(DATASET SECTION)

********

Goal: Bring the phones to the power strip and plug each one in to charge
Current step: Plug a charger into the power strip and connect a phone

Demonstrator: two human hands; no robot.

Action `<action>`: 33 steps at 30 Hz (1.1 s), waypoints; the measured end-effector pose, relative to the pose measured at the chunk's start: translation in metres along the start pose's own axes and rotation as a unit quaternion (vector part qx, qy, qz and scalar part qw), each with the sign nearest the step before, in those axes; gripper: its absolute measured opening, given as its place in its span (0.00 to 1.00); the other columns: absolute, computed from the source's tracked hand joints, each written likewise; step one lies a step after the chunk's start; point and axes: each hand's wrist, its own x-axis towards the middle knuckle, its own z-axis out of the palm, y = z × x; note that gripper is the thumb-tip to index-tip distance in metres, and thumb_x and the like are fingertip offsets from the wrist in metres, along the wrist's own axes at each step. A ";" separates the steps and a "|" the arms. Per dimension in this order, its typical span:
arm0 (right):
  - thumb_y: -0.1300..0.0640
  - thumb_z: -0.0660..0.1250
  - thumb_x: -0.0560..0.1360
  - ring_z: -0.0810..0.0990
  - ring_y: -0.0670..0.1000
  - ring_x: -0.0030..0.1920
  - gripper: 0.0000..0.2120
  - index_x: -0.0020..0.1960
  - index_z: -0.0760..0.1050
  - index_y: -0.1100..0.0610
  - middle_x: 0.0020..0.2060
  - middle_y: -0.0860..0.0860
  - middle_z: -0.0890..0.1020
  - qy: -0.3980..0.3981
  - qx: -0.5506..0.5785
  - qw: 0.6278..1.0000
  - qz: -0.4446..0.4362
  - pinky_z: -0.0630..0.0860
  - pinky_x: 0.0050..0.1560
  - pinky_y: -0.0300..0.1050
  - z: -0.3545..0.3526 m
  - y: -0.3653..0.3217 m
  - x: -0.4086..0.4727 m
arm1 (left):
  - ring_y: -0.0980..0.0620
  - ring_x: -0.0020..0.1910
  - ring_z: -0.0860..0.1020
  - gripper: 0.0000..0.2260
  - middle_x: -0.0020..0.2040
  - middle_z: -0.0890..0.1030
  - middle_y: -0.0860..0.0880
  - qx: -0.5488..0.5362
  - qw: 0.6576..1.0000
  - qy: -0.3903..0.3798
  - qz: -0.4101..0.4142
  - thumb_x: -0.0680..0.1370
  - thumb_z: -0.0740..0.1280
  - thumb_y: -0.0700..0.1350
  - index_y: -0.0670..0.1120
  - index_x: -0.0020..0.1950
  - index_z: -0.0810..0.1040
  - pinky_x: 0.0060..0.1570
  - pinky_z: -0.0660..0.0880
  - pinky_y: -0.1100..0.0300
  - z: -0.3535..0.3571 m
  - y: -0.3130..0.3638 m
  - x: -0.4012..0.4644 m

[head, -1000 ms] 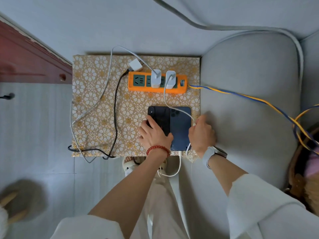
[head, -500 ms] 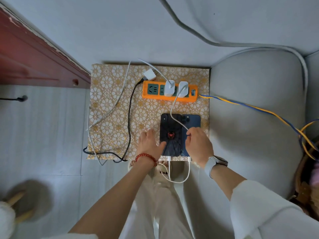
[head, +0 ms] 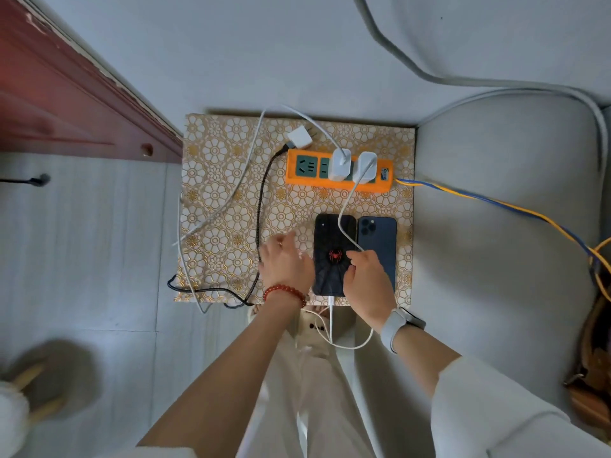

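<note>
At frame centre, two dark phones (head: 355, 252) lie below the orange power strip (head: 339, 171); right hand (head: 365, 280) pinches a white cable (head: 344, 216), left hand (head: 286, 262) released, so tidying that lead likely comes next.

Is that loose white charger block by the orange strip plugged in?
Out. The white charger block lies on the patterned mat beside the orange power strip, its prongs showing.

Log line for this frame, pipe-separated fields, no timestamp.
phones: black phone beside blue phone, face down | power strip: two white chargers seated | left hand: open | right hand: pinching white cable
</note>
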 end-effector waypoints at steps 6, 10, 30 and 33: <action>0.61 0.52 0.79 0.77 0.55 0.54 0.15 0.63 0.70 0.59 0.59 0.56 0.73 0.001 0.047 0.996 -0.078 0.75 0.53 0.48 0.001 -0.045 0.004 | 0.39 0.67 0.61 0.24 0.68 0.63 0.39 0.123 0.976 0.117 -0.139 0.72 0.62 0.39 0.44 0.67 0.63 0.64 0.61 0.40 -0.078 -0.080 0.044; 0.61 0.52 0.79 0.76 0.54 0.54 0.16 0.64 0.70 0.58 0.60 0.56 0.73 -0.035 0.085 0.993 -0.072 0.74 0.55 0.48 0.015 -0.069 0.000 | 0.39 0.61 0.67 0.12 0.60 0.71 0.38 0.156 0.977 0.050 -0.133 0.77 0.60 0.45 0.44 0.59 0.72 0.61 0.64 0.43 -0.098 -0.120 0.054; 0.58 0.61 0.77 0.69 0.45 0.24 0.07 0.46 0.74 0.62 0.29 0.50 0.70 -0.137 0.393 0.905 0.085 0.70 0.29 0.39 0.040 -0.116 -0.082 | 0.48 0.54 0.79 0.12 0.55 0.81 0.49 0.033 0.987 -0.099 0.126 0.74 0.64 0.44 0.49 0.57 0.77 0.54 0.75 0.56 -0.102 -0.156 -0.112; 0.58 0.56 0.78 0.70 0.51 0.31 0.10 0.41 0.71 0.61 0.29 0.51 0.70 -0.059 0.218 0.971 0.075 0.65 0.34 0.42 0.040 -0.049 -0.110 | 0.50 0.56 0.78 0.13 0.56 0.81 0.49 0.012 0.978 -0.191 0.080 0.75 0.62 0.46 0.51 0.59 0.75 0.57 0.73 0.56 -0.078 -0.141 -0.127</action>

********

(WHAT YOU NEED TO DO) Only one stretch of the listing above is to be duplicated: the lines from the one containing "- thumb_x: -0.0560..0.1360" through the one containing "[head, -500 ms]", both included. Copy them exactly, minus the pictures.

(ANSWER FOR THIS EXERCISE)
  - thumb_x: -0.0560..0.1360
  - ring_z: -0.0810..0.0990
  - ring_y: -0.0670..0.1000
  - ring_x: -0.0030..0.1920
  - gripper: 0.0000..0.2120
  - index_x: -0.0020..0.1960
  - index_z: -0.0760..0.1050
  - index_y: -0.1100..0.0610
  - middle_x: 0.0020..0.2060
  - middle_y: -0.0860..0.0860
  - middle_z: -0.0890..0.1020
  - qy: -0.3980..0.3981
  - qx: -0.5506..0.5785
  - qw: 0.6278..1.0000
  - qz: -0.4446..0.4362
  - pinky_z: -0.0630..0.0860
  - pinky_x: 0.0050..0.1560
  - pinky_y: -0.0300..0.1050
  - z: -0.3545..0.3526 m
  - y: -0.3653..0.3217 m
  - x: -0.4086..0.4727 m
arm1 (left):
  - ring_y: -0.0980..0.0620
  - ring_x: -0.0020..0.1910
  - ring_z: -0.0860..0.1020
  - gripper: 0.0000..0.2260
  - middle_x: -0.0020..0.2040
  - middle_z: -0.0890..0.1030
  - middle_y: -0.0860..0.0880
  - qx: -0.5488..0.5362
  - qw: 0.6576..1.0000
  - qy: -0.3903..0.3798
  - qz: -0.4101..0.4142
  - thumb_x: -0.0680..0.1370
  - thumb_z: -0.0740..0.1280
  - thumb_y: -0.0700..0.1350
  - index_y: -0.0670..0.1120
  - index_x: -0.0020..0.1950
  - index_z: -0.0810..0.1040
  - pinky_x: 0.0060..0.1570
  - pinky_z: -0.0660..0.0880
  - pinky_y: -0.1100..0.0300
  - z: -0.3535..0.3571 m
  - y: -0.3130..0.3638 m
  - x: -0.4012..0.4644 m

[head, -1000 ms] 
[head, -500 ms] 

The response to the exercise is now finished.